Could you reproduce the lines below from the one with "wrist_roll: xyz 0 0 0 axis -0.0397" through the one with "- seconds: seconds"? Keep both ends and add nothing.

* **Excerpted records**
↓↓↓

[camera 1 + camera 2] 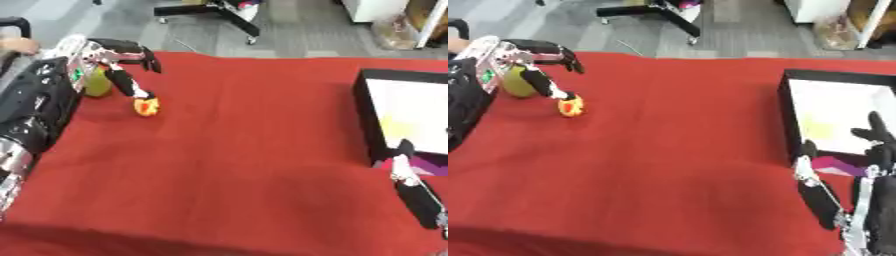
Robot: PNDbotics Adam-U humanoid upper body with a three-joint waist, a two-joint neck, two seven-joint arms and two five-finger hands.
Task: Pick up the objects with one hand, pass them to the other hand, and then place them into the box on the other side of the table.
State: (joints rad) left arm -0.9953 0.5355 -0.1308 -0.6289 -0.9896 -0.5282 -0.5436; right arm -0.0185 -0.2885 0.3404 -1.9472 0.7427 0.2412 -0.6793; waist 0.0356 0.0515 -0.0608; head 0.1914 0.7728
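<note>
Reaching in from the far left corner of the red-covered counter (236,165), left hand (522,62) with fingers (557,54) spread and uncurled, gripping nothing. Lay just beyond and below one extended fingertip, a small orange-and-yellow object (570,106), touching or nearly touching it, too rounded to give a clear long axis. Sat tucked under the palm, closer to the wrist, a yellow-green round object (516,82); contact with the hand could not be told. Stood well apart at the right edge, a black-walled box (785,120) with a pale floor, holding a faint yellowish patch, nature unclear; something magenta showed just outside its near corner. Waited at the lower right beside that box, right hand (872,145), fingers up and relaxed, empty. Judged the left hand by far the nearer to both objects, so a closing of fingers downward and toward the orange piece looked like the coming move, with the handover across the middle not yet begun.
</note>
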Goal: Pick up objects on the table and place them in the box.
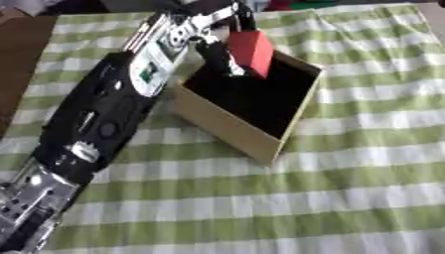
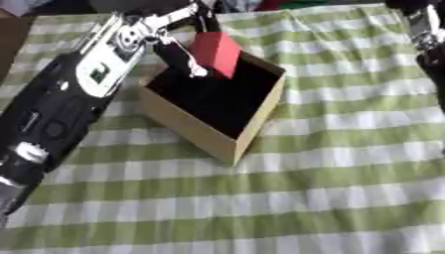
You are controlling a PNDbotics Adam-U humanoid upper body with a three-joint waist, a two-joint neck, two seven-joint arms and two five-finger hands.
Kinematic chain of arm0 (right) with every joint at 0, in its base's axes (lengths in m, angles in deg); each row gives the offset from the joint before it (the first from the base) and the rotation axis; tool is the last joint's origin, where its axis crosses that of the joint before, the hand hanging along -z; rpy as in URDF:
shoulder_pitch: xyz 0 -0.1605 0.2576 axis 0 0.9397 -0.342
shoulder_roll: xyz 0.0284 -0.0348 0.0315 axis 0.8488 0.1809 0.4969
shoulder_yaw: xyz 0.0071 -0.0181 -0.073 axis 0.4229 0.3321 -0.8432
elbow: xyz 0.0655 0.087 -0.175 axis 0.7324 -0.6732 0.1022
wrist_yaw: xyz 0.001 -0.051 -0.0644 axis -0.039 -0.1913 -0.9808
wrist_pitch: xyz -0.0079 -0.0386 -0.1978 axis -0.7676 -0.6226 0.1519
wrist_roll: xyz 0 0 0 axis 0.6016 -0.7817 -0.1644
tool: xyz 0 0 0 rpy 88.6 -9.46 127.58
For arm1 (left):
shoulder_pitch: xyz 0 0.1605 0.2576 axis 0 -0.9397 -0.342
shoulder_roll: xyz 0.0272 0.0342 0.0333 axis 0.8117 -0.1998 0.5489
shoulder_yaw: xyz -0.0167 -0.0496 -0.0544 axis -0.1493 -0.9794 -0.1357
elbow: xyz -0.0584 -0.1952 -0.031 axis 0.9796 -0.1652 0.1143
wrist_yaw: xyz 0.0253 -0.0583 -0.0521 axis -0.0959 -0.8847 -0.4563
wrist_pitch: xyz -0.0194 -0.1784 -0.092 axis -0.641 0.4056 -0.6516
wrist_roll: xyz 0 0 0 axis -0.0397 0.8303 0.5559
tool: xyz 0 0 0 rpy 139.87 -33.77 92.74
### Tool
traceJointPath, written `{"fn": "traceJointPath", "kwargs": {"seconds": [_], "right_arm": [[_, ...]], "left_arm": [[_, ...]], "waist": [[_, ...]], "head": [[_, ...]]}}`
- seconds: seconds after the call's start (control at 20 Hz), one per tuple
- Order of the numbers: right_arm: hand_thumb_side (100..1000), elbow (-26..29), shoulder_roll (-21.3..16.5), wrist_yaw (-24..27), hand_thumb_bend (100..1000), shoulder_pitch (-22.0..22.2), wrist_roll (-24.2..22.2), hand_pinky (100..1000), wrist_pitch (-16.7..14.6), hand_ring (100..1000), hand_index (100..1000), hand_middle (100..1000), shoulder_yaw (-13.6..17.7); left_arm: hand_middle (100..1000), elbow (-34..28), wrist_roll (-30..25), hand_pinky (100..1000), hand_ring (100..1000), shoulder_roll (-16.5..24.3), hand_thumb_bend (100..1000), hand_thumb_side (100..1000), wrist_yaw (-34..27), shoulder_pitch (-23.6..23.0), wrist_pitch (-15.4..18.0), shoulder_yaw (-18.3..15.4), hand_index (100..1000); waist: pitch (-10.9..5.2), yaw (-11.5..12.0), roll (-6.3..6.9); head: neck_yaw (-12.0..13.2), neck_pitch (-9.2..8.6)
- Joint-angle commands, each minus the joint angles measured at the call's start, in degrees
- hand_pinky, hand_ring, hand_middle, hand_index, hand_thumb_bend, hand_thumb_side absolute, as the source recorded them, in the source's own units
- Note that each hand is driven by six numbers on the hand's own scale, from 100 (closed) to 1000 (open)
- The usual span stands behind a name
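Your left hand (image 1: 222, 37) has its fingers curled round a red block (image 1: 253, 51) and holds it over the far rim of the box (image 1: 228, 130), tilted, with its lower corner dipping just inside the opening. The block is not yet let go, so this placement is in hand but not finished: what you need now is probably a short lowering over the dark interior and then a release.

The box sits open on the green-and-white checked cloth (image 1: 347, 198) that covers the counter, turned at an angle, one corner pointing toward you. Its inside is too dark to tell whether anything already lies in it, so you cannot count what is done so far.

Of your right side, only the arm (image 2: 426, 34) shows, at the upper right edge of the right eye view; its hand is out of view.

No other loose object shows on the visible cloth. Judging by that, this block may be among the last, though the counter's edges lie beyond the views.
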Motion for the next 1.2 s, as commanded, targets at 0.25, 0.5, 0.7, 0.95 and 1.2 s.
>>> {"fn": "traceJointPath", "kwargs": {"seconds": [0.25, 0.5, 0.7, 0.95, 1.2], "right_arm": [[556, 1.1, -0.5, 0.5, 100, -0.6, -0.1, 913, 0.1, 771, 889, 700, 0.4], [562, 1.1, -0.6, 0.6, 100, -0.5, -0.2, 913, 0.2, 771, 890, 700, 0.4], [562, 1.1, -0.6, 0.6, 100, -0.5, -0.2, 913, 0.2, 771, 889, 700, 0.4], [563, 1.1, -0.6, 0.6, 100, -0.3, -0.3, 914, 0.3, 771, 890, 700, 0.3], [566, 1.1, -0.4, 0.6, 100, 0.0, -0.4, 914, 0.5, 771, 890, 700, 0.3]], "left_arm": [[777, 1.6, -0.2, 829, 785, 0.1, 494, 100, 3.8, 0.8, 4.6, -1.9, 907], [799, 2.7, 1.2, 829, 806, -0.1, 559, 100, 7.5, 0.4, 5.2, -2.7, 927], [817, 1.2, -0.9, 813, 830, 0.3, 716, 100, 8.3, 0.6, 4.9, -2.4, 946], [812, -1.7, -4.1, 792, 834, 1.0, 780, 157, 11.1, 0.6, 3.5, -2.0, 938], [792, -5.5, -4.7, 798, 816, 1.5, 635, 127, 10.4, 0.2, 1.5, -2.8, 916]], "waist": [[-0.93, -0.2, -0.15], [-0.8, 0.1, -0.15], [-0.83, 0.4, -0.17], [-0.97, 0.6, -0.22], [-1.11, 1.0, -0.27]], "head": [[0.1, -0.33], [0.0, 0.0], [-0.2, 0.24], [-0.3, 0.41], [-0.5, 0.42]]}}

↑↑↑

* **Expected answer**
wrist_roll: xyz 0 0 0 axis -0.0397 0.8303 0.5559
tool: xyz 0 0 0 rpy 139.87 -33.77 92.74
### Tool
traceJointPath, written `{"fn": "traceJointPath", "kwargs": {"seconds": [_], "right_arm": [[_, ...]], "left_arm": [[_, ...]], "waist": [[_, ...]], "head": [[_, ...]]}}`
- seconds: seconds after the call's start (control at 20 Hz), one per tuple

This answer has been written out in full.